Ao escolher intervir de maneira quase imperceptível — apenas um ramo, depositado com humildade —, Francisco recusa a monumentalização vazia. Em vez disso, inscreve seu tempo em diálogo com a longa travessia da basílica, construída no século V e transformada, século após século, sem jamais perder sua essência. Santa Maria Maggiore é feita de mosaicos bizantinos, adaptações medievais, capelas renascentistas e altares barrocos: múltipla como a própria vida. Sua verdade não está na pureza de um tempo isolado, mas na continuidade de muitas vidas que ali se entrelaçam.

Esse entendimento profundo é tradição no Vaticano. Desde a criação da Real Fábrica de São Pedro, no século XVI, para cuidar da Basílica de São Pedro, entende-se que conservar um espaço de fé não é mantê-lo imóvel, mas garantir que ele permaneça lugar de encontro entre o humano e o divino. A própria Congregação para os Bens Culturais da Igreja reforçou, ao longo do século XX, que 80% do patrimônio artístico do Ocidente é composto de igrejas, mosteiros, conventos, obras nascidas da fé. E todas essas obras só têm sentido enquanto abrigarem a vida, a oração, a esperança dos homens.
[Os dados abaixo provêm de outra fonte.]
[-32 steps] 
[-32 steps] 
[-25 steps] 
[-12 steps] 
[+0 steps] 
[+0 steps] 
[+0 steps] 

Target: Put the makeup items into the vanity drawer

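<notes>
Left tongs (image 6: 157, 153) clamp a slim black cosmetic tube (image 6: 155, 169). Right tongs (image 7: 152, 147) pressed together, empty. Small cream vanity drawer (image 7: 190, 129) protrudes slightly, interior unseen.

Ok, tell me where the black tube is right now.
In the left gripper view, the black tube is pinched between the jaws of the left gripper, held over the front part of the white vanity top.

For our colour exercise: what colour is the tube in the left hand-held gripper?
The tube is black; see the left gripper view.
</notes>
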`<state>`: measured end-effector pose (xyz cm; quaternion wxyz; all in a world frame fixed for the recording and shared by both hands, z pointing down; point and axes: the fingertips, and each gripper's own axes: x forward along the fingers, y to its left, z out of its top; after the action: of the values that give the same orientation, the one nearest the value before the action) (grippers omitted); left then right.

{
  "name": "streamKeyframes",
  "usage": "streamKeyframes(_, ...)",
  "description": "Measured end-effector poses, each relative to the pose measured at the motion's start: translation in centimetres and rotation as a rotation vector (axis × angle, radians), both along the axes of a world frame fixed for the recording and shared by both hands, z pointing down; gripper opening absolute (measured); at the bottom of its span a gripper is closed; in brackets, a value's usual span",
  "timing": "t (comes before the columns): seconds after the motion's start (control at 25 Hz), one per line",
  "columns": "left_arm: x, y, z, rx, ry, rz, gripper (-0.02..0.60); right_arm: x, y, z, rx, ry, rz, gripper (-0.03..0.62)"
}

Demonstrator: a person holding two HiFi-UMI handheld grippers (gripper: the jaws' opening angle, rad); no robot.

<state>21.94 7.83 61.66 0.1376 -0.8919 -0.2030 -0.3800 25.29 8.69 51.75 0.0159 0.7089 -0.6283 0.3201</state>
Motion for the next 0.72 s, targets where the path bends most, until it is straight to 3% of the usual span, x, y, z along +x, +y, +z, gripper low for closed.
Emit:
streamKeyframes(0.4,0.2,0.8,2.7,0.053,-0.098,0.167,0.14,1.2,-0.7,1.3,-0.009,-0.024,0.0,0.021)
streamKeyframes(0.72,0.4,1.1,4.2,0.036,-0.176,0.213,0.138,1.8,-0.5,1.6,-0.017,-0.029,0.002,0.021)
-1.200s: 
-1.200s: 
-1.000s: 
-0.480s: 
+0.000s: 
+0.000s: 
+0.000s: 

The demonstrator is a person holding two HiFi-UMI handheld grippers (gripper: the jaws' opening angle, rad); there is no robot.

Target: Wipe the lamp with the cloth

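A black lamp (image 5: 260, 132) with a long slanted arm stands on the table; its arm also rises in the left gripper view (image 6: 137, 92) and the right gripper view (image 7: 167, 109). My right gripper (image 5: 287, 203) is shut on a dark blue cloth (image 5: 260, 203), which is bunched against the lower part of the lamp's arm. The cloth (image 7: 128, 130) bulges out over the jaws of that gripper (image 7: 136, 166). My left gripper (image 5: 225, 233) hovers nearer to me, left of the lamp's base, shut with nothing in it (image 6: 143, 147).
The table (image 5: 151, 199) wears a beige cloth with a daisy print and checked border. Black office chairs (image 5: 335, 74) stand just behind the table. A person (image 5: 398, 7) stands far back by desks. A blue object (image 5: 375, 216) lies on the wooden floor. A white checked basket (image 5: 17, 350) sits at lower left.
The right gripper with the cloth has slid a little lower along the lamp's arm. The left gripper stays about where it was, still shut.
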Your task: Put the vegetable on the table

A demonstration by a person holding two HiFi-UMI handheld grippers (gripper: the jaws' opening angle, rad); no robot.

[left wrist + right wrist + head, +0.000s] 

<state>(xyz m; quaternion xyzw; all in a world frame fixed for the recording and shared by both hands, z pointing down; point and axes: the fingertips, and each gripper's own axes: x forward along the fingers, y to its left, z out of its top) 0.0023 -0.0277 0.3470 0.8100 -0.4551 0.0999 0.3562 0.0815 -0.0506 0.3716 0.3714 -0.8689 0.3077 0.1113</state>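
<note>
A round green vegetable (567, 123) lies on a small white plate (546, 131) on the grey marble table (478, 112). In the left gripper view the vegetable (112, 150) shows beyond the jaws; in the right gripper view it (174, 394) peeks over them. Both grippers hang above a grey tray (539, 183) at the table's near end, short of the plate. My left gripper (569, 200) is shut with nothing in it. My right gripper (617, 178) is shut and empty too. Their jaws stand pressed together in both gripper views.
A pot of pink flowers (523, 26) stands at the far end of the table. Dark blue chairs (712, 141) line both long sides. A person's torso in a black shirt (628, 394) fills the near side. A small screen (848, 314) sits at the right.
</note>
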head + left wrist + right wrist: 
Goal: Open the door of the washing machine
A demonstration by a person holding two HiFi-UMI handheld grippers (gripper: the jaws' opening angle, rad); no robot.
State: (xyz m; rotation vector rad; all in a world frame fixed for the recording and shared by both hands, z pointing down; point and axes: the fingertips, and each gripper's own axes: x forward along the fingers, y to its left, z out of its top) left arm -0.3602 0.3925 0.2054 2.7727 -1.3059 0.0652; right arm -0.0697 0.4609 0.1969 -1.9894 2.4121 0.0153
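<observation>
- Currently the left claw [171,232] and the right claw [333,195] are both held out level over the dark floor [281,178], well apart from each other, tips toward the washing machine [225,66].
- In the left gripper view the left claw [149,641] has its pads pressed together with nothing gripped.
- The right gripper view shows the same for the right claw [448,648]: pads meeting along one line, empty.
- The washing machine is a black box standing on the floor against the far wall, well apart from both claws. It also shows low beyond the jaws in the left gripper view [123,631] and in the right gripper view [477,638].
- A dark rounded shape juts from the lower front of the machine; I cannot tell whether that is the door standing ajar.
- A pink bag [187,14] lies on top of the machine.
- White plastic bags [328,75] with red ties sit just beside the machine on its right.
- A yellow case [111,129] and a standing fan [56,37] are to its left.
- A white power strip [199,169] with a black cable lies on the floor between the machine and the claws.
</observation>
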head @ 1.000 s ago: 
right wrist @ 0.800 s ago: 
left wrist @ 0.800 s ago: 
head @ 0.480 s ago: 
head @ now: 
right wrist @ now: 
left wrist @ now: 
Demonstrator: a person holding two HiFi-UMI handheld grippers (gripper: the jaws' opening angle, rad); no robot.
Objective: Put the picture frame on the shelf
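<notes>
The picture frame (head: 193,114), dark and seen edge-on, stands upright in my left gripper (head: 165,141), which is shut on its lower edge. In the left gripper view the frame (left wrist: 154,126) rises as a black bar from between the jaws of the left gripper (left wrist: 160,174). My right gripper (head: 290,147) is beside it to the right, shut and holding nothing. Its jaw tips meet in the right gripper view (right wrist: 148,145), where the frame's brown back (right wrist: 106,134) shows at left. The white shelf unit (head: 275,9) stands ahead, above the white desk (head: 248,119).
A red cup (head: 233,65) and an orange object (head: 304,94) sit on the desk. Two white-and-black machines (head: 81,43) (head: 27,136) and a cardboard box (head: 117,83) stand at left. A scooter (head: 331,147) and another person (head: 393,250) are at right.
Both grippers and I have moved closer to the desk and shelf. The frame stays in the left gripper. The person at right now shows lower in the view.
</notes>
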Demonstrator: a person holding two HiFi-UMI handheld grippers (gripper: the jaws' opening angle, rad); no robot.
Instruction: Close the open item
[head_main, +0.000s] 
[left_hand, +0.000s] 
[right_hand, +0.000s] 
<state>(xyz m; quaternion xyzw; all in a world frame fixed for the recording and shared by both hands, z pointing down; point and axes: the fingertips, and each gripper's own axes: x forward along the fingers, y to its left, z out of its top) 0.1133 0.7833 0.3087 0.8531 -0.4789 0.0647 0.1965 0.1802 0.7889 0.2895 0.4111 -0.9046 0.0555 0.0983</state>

Em sua Teoria da Restauração, Cesare Brandi nos lembra que restaurar é “restituir a unidade potencial da obra” — não apagando o tempo, mas reconhecendo-o. Giovanni Carbonara amplia essa visão, afirmando que o patrimônio precisa ser preservado como testemunho em transformação: aberto às gerações, e não trancado em vitrine. Do mesmo modo, na tradição espanhola, pensadores como Luis Monreal defendem que a intervenção crítica é a que respeita as camadas do tempo e a vivência do presente.

Não se trata, portanto, de recusar a conservação. Mas de recusar a morte simbólica do patrimônio. Um bem cultural que se torna apenas objeto de contemplação, separado da vida, torna-se como um corpo sem alma: preservado, mas inerte. O restauro da Capela Sistina, que libertou a força viva de Michelangelo sem lhe impor leituras novas, é outro exemplo de que conservar é permitir que a obra continue a falar — não a silenciar em nome de um ideal de pureza impossível.

Minas Gerais, com suas igrejas, praças e cidades barrocas, é herdeira desse desafio. Ouro Preto, Congonhas, Sabará, Mariana: seus patrimônios existem para serem vividos, celebrados, renovados. A fé, a arte e a história que construíram nossos espaços são dinâmicas, e continuarão a sê-lo enquanto houver homens e mulheres que neles rezam, trabalham, celebram, vivem.

O gesto de Francisco em Santa Maria Maggiore nos convoca a lembrar que o patrimônio não existe para ser admirado como uma peça morta. Existe para continuar sendo chão de encontros. Para ser lugar onde a história humana e o mistério da fé continuam a se entrelaçar.

O patrimônio não é museu. O patrimônio é a memória da vida que pulsa, sofre, canta e espera. É nossa responsabilidade não apenas preservá-lo, mas mantê-lo vivo.

Leônidas Oliveira é secretário de Estado de Cultura e Turismo de Minas Gerais. Arquiteto e Urbanista. Especialista em História da Arte. Mestre em Restauração do Patrimônio Arquitetônico e Urbano na Universidade de Alcalá de Henares, Espanha e RAE, Roma. É PhD em Teoria da Arquitetura pela Universidade de Valladolid, Espanha. É professor da PUC Minas.